What he's talking about is more to do with making admin types more skeptical / less polite. The common 'exploits' that Mitnick, and many others, have done is to learn enough about a target company's practices, and talk your way into getting privileges that employees get.

e.g. call the phone company's internal support line, talk the talk of the phone technician, and get them to change your account, give you information, etc.

Or, call a corporate support line complaining of problems with your dialup access to the corporate network. Get them to reset "your" password for you, and you're in the network. 99% of the calls they get are legitimate employees, probably with the same old problems. If you sound like one of those normal employees, the support people will work hard to get you access to the network.

Re:Please...

Good grief, changing your password regularly and make it non obvious... this is just such an outdated view that it's almost comical.

Two immediate issues - sure, the employees computer comes up every 'X' number of days and forces a password change. Most employees alternate between "password A" and "password B" with the only difference being one different letter or number.

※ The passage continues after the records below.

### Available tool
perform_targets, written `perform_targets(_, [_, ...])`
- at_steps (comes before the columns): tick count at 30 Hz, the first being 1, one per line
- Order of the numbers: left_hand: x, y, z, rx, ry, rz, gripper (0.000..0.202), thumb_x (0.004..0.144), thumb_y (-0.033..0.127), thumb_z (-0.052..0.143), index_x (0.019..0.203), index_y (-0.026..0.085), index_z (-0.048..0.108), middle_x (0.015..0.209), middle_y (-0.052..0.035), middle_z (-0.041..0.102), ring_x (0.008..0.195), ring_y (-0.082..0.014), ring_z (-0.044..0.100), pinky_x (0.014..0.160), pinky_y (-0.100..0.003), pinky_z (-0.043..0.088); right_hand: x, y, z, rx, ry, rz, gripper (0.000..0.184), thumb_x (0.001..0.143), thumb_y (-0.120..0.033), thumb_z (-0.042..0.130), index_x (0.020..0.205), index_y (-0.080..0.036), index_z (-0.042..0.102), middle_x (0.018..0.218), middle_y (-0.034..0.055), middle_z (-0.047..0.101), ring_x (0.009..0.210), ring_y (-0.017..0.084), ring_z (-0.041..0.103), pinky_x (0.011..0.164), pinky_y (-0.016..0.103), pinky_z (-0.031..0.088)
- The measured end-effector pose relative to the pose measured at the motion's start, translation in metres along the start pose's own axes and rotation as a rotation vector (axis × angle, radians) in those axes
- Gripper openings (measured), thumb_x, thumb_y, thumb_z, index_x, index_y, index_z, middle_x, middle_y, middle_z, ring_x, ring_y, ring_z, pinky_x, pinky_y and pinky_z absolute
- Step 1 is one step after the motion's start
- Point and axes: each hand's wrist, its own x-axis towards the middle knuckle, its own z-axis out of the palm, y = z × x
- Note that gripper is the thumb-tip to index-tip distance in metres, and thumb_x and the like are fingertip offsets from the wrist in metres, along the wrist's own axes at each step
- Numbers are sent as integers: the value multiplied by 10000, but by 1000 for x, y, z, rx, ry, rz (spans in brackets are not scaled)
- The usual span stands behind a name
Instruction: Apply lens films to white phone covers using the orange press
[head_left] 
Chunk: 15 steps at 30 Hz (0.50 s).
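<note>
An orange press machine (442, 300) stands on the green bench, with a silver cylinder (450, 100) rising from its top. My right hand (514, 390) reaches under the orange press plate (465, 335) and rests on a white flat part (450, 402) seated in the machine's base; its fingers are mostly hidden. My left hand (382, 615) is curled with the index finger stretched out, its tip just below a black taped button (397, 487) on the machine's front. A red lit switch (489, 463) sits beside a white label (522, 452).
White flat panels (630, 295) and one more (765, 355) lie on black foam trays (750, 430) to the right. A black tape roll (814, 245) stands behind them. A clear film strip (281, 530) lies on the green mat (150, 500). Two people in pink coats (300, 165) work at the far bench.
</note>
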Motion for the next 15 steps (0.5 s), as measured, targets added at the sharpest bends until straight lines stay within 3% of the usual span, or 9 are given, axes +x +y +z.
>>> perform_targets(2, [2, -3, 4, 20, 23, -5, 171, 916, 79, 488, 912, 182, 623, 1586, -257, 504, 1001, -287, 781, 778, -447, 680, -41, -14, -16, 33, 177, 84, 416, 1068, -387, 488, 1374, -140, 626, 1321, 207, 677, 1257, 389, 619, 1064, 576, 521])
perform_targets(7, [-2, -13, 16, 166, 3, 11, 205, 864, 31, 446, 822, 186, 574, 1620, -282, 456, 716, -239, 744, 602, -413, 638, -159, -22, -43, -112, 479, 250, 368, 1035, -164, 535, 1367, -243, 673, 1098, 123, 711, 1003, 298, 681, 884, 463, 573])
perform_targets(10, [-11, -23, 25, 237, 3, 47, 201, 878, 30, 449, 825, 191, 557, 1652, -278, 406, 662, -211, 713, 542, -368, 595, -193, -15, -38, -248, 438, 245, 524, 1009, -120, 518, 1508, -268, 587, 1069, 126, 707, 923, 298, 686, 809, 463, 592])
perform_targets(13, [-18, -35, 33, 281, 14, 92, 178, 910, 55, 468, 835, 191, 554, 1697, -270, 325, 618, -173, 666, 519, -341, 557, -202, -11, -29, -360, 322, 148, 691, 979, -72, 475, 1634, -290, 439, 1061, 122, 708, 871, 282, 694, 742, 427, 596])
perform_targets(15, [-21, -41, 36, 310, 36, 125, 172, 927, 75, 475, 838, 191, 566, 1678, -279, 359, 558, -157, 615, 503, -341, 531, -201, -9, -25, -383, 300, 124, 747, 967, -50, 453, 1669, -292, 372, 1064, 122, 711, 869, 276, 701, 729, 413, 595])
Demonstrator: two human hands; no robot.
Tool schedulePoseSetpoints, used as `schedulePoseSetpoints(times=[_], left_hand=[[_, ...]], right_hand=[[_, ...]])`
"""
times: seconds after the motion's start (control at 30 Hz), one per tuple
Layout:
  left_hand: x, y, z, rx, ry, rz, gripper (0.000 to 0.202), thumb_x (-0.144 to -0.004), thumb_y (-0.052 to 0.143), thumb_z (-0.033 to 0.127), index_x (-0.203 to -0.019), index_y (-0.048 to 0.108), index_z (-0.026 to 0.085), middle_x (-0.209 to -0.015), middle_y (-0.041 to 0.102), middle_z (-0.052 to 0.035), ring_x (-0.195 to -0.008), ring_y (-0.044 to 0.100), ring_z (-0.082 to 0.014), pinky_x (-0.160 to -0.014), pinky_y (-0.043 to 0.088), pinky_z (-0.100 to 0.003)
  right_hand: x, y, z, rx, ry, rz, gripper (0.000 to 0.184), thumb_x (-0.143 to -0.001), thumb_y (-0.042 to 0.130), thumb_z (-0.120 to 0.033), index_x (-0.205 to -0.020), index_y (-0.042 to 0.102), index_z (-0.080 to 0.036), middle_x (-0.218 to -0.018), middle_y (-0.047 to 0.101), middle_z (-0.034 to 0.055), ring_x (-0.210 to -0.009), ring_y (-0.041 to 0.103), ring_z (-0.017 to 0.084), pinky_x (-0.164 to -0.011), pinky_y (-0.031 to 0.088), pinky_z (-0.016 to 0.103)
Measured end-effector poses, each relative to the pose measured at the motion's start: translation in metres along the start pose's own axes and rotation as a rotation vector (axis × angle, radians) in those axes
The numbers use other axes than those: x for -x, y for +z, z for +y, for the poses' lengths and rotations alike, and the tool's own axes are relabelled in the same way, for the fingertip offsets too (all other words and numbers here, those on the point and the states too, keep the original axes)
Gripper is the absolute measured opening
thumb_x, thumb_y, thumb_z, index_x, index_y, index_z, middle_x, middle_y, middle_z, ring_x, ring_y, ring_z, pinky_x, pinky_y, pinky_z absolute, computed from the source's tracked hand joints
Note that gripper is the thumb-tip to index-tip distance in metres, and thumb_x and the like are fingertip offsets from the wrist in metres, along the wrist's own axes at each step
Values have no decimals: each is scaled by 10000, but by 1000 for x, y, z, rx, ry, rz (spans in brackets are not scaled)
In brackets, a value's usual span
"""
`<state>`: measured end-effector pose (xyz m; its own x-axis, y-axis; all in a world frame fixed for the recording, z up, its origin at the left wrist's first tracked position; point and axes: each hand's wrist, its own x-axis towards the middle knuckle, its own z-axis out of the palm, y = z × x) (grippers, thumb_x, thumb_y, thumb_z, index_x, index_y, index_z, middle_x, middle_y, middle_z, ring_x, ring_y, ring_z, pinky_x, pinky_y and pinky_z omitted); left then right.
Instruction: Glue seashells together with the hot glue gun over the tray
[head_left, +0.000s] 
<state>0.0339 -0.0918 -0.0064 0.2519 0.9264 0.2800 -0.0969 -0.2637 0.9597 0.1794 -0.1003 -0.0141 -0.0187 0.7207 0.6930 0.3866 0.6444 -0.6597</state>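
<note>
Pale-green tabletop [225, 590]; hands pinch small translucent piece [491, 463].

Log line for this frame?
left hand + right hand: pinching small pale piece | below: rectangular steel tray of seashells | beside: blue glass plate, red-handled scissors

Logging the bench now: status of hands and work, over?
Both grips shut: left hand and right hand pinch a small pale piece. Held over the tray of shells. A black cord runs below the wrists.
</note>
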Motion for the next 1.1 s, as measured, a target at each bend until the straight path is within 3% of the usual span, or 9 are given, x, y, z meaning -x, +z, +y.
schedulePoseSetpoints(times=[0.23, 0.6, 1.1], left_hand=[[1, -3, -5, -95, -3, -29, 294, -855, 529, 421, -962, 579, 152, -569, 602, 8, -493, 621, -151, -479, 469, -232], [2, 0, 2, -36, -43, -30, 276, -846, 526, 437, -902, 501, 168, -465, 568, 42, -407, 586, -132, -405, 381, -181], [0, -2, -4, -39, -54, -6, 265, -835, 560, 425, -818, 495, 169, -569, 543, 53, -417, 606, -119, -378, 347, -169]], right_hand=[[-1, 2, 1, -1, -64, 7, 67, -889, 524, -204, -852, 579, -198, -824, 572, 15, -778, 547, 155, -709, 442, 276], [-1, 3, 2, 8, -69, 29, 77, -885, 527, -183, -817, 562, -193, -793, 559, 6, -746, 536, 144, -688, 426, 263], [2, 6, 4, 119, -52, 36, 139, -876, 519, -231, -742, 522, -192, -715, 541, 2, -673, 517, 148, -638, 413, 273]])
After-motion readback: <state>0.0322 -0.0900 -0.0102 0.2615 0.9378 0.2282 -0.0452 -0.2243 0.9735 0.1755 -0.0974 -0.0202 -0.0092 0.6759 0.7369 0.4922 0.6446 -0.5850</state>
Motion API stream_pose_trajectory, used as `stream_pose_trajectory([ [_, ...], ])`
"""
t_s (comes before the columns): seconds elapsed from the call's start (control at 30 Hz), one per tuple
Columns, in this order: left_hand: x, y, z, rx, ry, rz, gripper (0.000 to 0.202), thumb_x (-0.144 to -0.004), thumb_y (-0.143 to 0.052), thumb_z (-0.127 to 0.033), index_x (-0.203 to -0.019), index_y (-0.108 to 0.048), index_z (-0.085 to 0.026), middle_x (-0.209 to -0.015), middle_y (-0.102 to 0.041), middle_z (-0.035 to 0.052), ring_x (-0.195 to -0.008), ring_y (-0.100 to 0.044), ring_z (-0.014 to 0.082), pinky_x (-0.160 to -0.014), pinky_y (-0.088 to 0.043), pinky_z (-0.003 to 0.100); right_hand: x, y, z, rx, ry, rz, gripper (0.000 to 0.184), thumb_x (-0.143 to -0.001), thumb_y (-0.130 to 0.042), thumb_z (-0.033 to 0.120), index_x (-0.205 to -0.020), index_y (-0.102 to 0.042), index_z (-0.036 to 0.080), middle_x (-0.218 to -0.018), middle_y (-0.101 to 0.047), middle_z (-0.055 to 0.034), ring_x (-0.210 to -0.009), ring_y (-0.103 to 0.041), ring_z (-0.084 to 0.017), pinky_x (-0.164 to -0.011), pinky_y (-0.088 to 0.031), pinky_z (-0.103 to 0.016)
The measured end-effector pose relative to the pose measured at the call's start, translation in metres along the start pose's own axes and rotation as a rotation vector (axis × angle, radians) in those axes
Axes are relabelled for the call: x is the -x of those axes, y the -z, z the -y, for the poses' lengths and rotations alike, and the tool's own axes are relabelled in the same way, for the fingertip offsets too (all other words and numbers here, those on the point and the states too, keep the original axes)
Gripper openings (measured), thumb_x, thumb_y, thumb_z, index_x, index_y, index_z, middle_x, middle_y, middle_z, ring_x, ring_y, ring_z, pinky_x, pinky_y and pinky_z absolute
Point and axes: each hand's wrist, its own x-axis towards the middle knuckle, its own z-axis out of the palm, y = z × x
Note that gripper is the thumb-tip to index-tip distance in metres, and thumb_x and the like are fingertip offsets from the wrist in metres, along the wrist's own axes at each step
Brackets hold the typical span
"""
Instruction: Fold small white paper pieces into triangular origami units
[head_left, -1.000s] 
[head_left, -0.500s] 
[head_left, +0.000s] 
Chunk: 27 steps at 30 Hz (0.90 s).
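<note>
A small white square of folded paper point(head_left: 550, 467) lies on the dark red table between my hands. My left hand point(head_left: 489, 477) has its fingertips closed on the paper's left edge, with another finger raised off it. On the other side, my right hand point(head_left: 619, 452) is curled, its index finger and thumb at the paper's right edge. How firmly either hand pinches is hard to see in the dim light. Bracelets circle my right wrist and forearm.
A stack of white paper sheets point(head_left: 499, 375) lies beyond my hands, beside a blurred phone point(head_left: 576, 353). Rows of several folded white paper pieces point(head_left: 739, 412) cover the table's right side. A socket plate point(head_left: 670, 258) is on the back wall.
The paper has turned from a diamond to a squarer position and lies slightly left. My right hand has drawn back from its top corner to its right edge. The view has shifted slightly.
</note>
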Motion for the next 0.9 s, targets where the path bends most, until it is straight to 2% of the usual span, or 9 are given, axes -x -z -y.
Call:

Second issue, the password is forced to be some 8 character password that conforms to a complexity rule that requires letters and numbers, a mix of upper and lower case, and sometimes some non-letter/number characters. These conforming passwords are ones that very few, if any employees can remember so they do what? Write it on a post-it note and stick it on the monitor, under the keyboard, in a drawer, between the pages of the intercompany printed phone book or employee manual or some other 'safe' place that could be determined by an unauthorized person. How do these contribute to increased security??

Better to break those "politeness norms". You see someone you don't recognize involve them in a conversation. Introduce yourself, ask them about themselves, what they do, who their supervisor is. It's not confrontational, it's non-threatening, and if the person does not seem genuine the questioning employee can make a report to building security with a description. Stop tail-gating at controlled entrances, keep an eye out for co-workers who may forget or seem to be having problems. Respond to unusal requests from outside people by telling the caller you don't have the information handy but can call them back with it within a short time. It also gives time to check with others if the sharing of information is unclear. ALWAYS call back however even if it is to tell the caller that the information cannot be relased. These subtle changes as well as others should foster a culture of security that becomes so second nature to every legitimate employee that the "simple rules" and the threats that accompany non-compliance are no longer the focus.

I've been promoting and exposing these concepts as an admin and IT Manager since at least the mid 90's.

Re:Please...

Change your password regularly.

No, most security experts will tell you this is a very stupid thing to require people to do. Your password system should enforce strong passwords anyway. Enforcing strong passwords which have to change every month just encourages people to write them on a post-it and stick it to their monitor because no one can remember passwords that change that regularly unless they're really simple.

What's more, it doesn't actually do much for the security anyway: if someone hands random people their password then you're pretty much screwed anyway - people aren't going to wait until after the password change to try and use that password. If someone is brute-forcing passwords then they stand the same mathematical chance of hitting the new password as they did with the old password so no more security there. Infact, the only security it gives you is if someone steals your encrypted password file and it's going to take them a few months to crack. But if random people can get the password database then you've got bigger security concerns than weak passwords.